What I am wondering is if the SOO rules still apply if the route is learnt as a result of the EIGRP QUERY/REPLY process, which is my case here. The PE router in question is learning the route after it sends out a QUERY and recieves the route in REPLY from CE. I dont see this documented anywhere though.

Hello Imran,

I tested this on IOS-based routers, and I can confirm that the SoO applies also to received EIGRP REPLY packets.

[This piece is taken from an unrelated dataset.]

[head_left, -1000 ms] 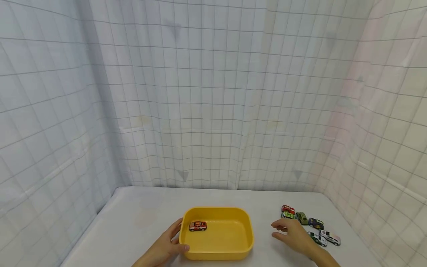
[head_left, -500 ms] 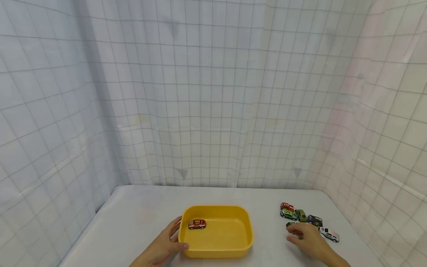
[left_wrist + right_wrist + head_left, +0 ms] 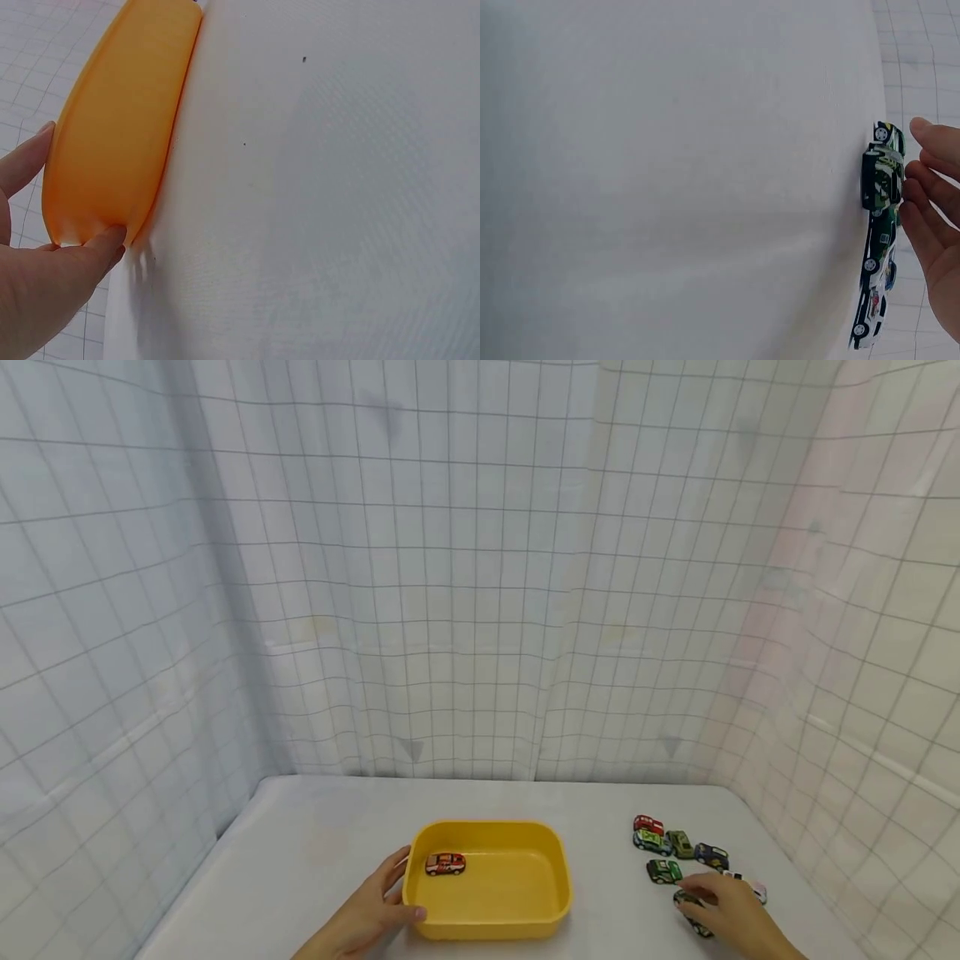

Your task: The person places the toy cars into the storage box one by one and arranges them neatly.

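A yellow tray (image 3: 487,929) stands on the white table with a red and orange toy car (image 3: 446,864) inside. My left hand (image 3: 372,906) holds its left end, thumb at the near corner and fingers along the side wall, as the left wrist view also shows. My right hand (image 3: 726,906) is low over a dark camouflage-patterned toy car (image 3: 699,927), thumb and fingertips close above its roof in the right wrist view, fingers loosely bent. A green and white toy car (image 3: 663,872) sits just beyond the fingertips. Behind the hand, a white toy car (image 3: 757,891) is partly hidden.
Farther back on the right are a red toy car (image 3: 648,824), a lime green one (image 3: 651,841), an olive one (image 3: 680,844) and a dark blue one (image 3: 711,857), close together. Gridded white curtains (image 3: 465,693) enclose the table (image 3: 315,827) at the back and sides.
My right hand moved right and toward me. The green and white car shifted left and away from me, and the camouflage car came into sight. My left hand stayed on the tray.
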Tool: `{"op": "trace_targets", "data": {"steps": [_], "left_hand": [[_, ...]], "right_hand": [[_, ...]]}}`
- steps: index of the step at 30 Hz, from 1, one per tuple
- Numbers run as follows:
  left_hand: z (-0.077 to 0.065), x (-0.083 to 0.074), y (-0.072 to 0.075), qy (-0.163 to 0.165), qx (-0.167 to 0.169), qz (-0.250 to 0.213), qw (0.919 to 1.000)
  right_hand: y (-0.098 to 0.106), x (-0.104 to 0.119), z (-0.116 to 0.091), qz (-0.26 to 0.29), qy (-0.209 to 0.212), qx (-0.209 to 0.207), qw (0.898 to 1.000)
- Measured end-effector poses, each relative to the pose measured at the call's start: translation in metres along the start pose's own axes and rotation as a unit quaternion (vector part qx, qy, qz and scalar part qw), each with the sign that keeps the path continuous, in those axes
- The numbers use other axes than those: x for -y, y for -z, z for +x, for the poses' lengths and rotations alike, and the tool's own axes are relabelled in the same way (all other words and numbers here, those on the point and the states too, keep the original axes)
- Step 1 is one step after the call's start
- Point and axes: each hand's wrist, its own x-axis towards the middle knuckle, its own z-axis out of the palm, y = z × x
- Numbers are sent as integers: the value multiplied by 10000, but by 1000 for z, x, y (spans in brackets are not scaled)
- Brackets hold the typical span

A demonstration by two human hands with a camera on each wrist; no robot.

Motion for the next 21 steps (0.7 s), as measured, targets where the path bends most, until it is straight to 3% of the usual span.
{"op": "trace_targets", "data": {"steps": [7, 14, 21], "left_hand": [[-1, 0, -2, -22, -26, -64, 10000], [1, 2, -1, -60, 2, 9, 10000], [1, 3, 0, -121, 56, -35, 9999]], "right_hand": [[-1, -12, -6, -229, -621, 24, 9978], [-6, -16, -4, -769, -689, 188, 9945], [-6, -13, -3, -574, -794, 249, 9949]]}}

Here, I have a directly attached network 192.0.2.0/24 on R4 where EIGRP is running in a VRF. The R4's interface towards a different router R3 is configured with ip vrf sitemap command that associates the interface with the SoO of 1:1. When I disconnect the 192.0.2.0/24 from R4, its sends queries to R3. R3 is configured to advertise the same network 192.0.2.0/24 with the SoO TLV aready set to 1:1, and the R4 drops it. Please observe for yourself:

R4#show run int s1/0

Building configuration...

Current configuration : 169 bytes

!

interface Serial1/0

description => Interface towards R3 <=

ip vrf forwarding V1

ip vrf sitemap SoO

ip address 10.0.34.4 255.255.255.0

serial restart-delay 0

end

R4#show ip route vrf V1

Routing Table: V1

Codes: C - connected, S - static, R - RIP, M - mobile, B - BGP

       D - EIGRP, EX - EIGRP external, O - OSPF, IA - OSPF inter area

       N1 - OSPF NSSA external type 1, N2 - OSPF NSSA external type 2

       E1 - OSPF external type 1, E2 - OSPF external type 2

       i - IS-IS, su - IS-IS summary, L1 - IS-IS level-1, L2 - IS-IS level-2

       ia - IS-IS inter area, * - candidate default, U - per-user static route

       o - ODR, P - periodic downloaded static route

Gateway of last resort is not set

     10.0.0.0/24 is subnetted, 2 subnets

D       10.0.23.0 [90/2681856] via 10.0.34.3, 00:15:14, Serial1/0

C       10.0.34.0 is directly connected, Serial1/0

C    192.0.2.0/24 is directly connected, Loopback0

R4#conf t

Enter configuration commands, one per line.  End with CNTL/Z.

R4(config)#int lo0

R4(config-if)#shut

R4(config-if)#

*Mar  1 00:41:11.839: IP-EIGRP(V1:1): 192.0.2.0/24 - not in IP routing table

*Mar  1 00:41:11.839: IP-EIGRP(V1:1): Int 192.0.2.0/24 metric 4294967295 - 0 4294967295

*Mar  1 00:41:11.859: IP-EIGRP(V1:1): Processing incoming REPLY packet

*Mar  1 00:41:11.863: IP-EIGRP(V1:1): Int 192.0.2.0/24 M 2809856 - 1657856 1152000 SM 2297856 - 1657856 640000- SoO Loop

*Mar  1 00:41:11.915: IP-EIGRP(V1:1): Processing incoming UPDATE packet

*Mar  1 00:41:11.915: IP-EIGRP(V1:1): Int 192.0.2.0/24 M 2809856 - 1657856 1152000 SM 2297856 - 1657856 640000- SoO Loop

So it seems that the SoO protects also the Query/Reply process.

However, can you specify in more detail the routing loop or the redistribution loop your are trying to solve? Perhaps we're approaching the problem from a wrong end. Can you in detail explain what redistribution loop or suboptimal routing you have observed? Thank you!